[Dataset entries]
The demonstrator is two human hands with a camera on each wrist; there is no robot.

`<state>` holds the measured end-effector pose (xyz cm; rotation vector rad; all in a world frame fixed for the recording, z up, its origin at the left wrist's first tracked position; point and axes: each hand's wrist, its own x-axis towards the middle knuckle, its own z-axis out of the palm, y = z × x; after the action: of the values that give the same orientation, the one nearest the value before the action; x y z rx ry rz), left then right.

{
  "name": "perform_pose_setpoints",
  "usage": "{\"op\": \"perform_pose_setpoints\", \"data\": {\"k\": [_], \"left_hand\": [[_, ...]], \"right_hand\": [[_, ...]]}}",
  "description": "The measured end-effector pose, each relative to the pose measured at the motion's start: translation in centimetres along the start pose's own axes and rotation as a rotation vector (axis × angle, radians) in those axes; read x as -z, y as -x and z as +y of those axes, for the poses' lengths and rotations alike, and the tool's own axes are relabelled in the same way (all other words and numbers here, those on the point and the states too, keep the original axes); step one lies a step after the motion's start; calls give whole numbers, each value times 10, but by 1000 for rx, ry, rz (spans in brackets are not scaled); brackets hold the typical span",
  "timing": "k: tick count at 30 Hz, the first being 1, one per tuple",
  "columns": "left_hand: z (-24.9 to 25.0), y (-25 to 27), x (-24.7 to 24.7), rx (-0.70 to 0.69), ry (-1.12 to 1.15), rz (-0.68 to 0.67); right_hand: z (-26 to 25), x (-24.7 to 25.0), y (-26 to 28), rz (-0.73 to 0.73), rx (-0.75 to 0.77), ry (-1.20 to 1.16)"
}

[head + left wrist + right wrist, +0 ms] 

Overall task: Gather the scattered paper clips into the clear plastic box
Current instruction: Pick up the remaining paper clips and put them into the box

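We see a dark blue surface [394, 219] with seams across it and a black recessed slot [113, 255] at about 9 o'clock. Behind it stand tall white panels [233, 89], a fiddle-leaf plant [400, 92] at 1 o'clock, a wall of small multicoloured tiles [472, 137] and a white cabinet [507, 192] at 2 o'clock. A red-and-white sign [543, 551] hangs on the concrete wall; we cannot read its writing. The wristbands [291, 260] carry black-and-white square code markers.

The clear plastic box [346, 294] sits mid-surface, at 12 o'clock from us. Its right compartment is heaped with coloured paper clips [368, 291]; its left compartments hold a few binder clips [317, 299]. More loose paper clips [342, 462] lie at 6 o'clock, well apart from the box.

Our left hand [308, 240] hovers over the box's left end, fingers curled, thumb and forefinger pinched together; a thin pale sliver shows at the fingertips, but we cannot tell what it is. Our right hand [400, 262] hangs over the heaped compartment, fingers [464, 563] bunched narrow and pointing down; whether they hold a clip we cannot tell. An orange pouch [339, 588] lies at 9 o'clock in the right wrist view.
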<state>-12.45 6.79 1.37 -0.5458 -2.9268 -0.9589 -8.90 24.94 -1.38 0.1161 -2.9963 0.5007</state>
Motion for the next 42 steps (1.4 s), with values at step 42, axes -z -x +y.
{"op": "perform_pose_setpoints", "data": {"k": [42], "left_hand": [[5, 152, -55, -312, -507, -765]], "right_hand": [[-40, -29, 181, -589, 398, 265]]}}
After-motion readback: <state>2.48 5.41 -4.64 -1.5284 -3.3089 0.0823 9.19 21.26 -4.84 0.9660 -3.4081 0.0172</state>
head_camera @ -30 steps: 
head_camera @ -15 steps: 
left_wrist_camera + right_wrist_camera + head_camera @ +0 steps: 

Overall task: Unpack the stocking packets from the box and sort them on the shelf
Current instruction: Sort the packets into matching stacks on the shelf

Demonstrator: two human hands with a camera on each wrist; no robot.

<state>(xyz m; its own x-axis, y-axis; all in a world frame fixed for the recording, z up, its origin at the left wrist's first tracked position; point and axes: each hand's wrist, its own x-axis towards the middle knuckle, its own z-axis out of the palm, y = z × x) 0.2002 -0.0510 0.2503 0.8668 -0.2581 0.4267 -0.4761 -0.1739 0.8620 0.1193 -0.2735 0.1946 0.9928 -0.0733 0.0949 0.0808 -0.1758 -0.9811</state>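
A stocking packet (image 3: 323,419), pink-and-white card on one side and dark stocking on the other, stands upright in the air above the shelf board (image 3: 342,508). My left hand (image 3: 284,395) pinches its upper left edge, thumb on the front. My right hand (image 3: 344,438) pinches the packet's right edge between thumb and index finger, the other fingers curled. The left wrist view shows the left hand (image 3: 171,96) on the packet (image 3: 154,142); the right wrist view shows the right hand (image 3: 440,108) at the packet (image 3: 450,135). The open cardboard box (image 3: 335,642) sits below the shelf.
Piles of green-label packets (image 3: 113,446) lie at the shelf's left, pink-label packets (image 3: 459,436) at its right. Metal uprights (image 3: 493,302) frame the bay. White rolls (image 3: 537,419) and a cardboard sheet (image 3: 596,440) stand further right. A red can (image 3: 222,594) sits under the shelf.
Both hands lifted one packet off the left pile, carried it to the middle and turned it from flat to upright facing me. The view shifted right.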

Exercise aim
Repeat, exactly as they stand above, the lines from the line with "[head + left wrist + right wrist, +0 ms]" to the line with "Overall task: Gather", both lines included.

Task response
[head + left wrist + right wrist, +0 ms] 

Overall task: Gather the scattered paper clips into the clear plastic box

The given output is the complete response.